**What needs to be done**.
Leaving out every picture, retype the lines below from the top through the one that contains "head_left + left".

**Dataset extract**.
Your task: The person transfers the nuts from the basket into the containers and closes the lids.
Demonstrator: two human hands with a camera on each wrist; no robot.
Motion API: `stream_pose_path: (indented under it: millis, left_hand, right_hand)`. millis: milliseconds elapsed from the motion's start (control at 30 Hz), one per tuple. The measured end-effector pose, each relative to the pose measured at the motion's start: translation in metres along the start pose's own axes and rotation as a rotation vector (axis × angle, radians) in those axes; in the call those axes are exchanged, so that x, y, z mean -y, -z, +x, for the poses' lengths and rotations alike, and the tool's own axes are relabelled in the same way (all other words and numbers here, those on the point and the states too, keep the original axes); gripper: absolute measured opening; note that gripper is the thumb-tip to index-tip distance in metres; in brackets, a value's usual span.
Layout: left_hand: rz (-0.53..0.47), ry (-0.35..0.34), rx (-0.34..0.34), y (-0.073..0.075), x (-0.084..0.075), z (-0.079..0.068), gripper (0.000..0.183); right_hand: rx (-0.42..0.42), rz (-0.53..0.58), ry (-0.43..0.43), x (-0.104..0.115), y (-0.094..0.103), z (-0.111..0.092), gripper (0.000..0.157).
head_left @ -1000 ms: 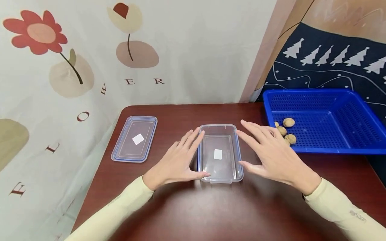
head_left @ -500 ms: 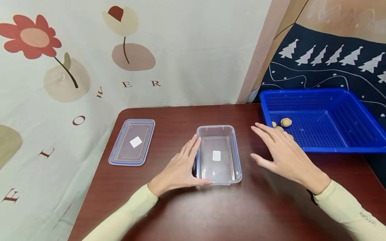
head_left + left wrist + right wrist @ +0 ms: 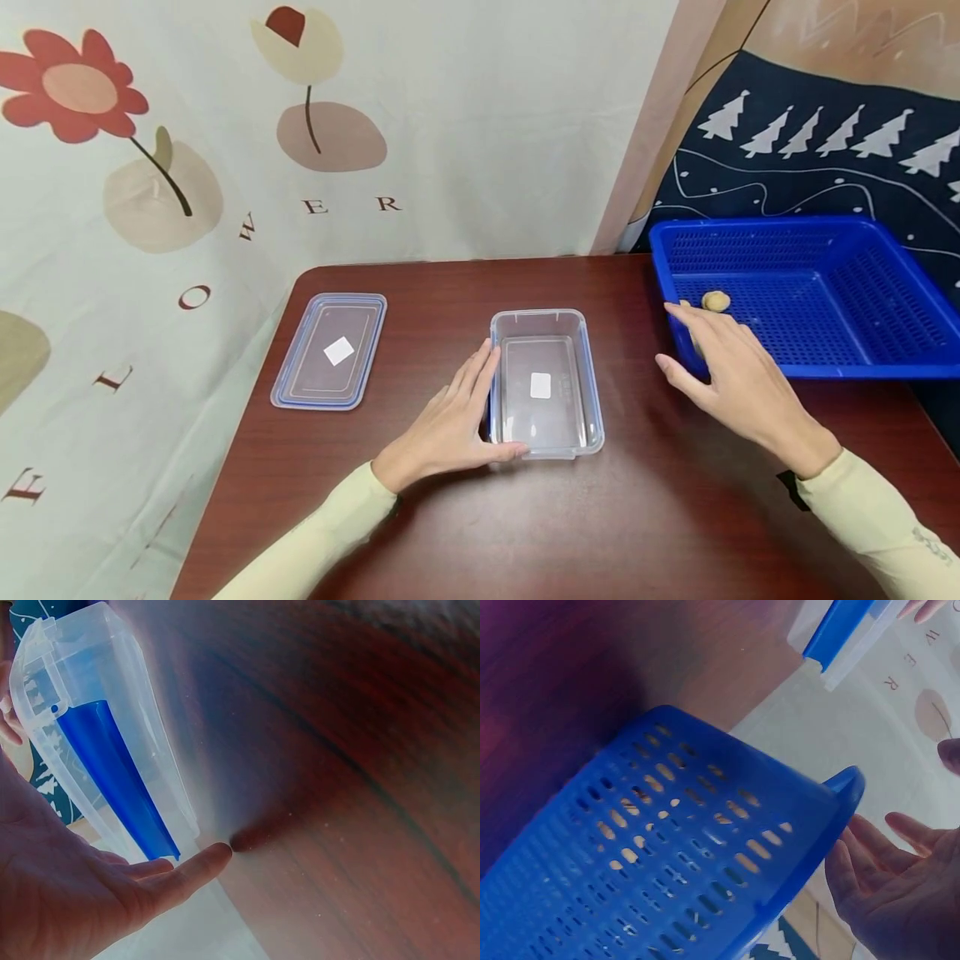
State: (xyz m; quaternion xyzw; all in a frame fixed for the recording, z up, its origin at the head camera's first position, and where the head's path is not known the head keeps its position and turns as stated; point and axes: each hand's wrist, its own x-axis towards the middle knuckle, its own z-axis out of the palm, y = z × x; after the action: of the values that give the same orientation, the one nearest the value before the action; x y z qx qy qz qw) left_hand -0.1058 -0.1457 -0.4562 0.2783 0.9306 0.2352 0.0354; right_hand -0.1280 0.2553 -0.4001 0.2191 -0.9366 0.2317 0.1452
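A clear plastic food container [image 3: 543, 417], lidless with a white label inside, stands upright on the brown table. Along its left side lies my left hand [image 3: 450, 421], fingers straight, thumb near the front corner. The left wrist view shows the container's blue side latch [image 3: 120, 780] hanging down by the fingers. My right hand [image 3: 738, 379] hovers at the near left corner of the blue basket [image 3: 885, 367], fingers loosely extended, holding nothing visible. A walnut [image 3: 716, 301] shows inside the basket; others are mostly hidden behind the hand. Through the holes in the right wrist view, tan shapes appear.
The container's lid [image 3: 352, 312], clear with blue edging and a white label, lies flat on the left of the table [image 3: 450, 533]. A printed cloth [image 3: 495, 133] hangs behind the table's back edge.
My right hand has moved right, away from the container, to the basket's left corner, covering most of the walnuts. My left hand has stayed at the container's left side.
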Motion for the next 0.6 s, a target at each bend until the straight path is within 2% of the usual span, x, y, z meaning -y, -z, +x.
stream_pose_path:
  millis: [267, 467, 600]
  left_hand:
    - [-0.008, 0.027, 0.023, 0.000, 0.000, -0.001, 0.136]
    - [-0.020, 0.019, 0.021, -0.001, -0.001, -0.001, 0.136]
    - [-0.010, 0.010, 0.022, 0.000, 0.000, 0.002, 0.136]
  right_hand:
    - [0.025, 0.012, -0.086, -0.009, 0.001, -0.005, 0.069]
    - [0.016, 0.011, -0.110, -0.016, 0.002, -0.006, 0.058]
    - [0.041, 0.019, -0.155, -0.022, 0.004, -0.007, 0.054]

**Task result**.
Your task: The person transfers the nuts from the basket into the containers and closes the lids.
Demonstrator: two human hands with a camera on each wrist; no robot.
Motion API: `stream_pose_path: (indented under it: millis, left_hand, right_hand)`. millis: milliseconds elapsed from the motion's start (control at 30 Hz), one per tuple. The measured end-effector pose, each relative to the pose measured at the motion's start: translation in metres along the start pose's own axes and rotation as a rotation vector (axis × angle, radians) in those axes; in the call those axes are exchanged, so that x, y, z mean -y, -z, +x, for the poses' lengths and rotations alike, and the tool's own axes are relabelled in the same way (all other words and numbers here, those on the point and the states too, keep the original axes); gripper: absolute measured opening; note that gripper is the thumb-tip to index-tip distance in metres; in brackets, a value's usual span.
Layout: left_hand: rz (-0.53..0.47), ry (-0.35..0.34), rx (-0.34..0.34), y (-0.073..0.075), x (-0.084..0.075), z (-0.079..0.068), gripper (0.000..0.183); right_hand: rx (-0.42..0.42), rz (-0.53..0.58), ry (-0.43..0.43), x (-0.104..0.115), y (-0.094..0.103), z (-0.111..0.092), gripper (0.000..0.157).
head_left @ -1000 ms: 
head_left @ -500 ms: 
head_left + left wrist + right wrist @ +0 ms: 

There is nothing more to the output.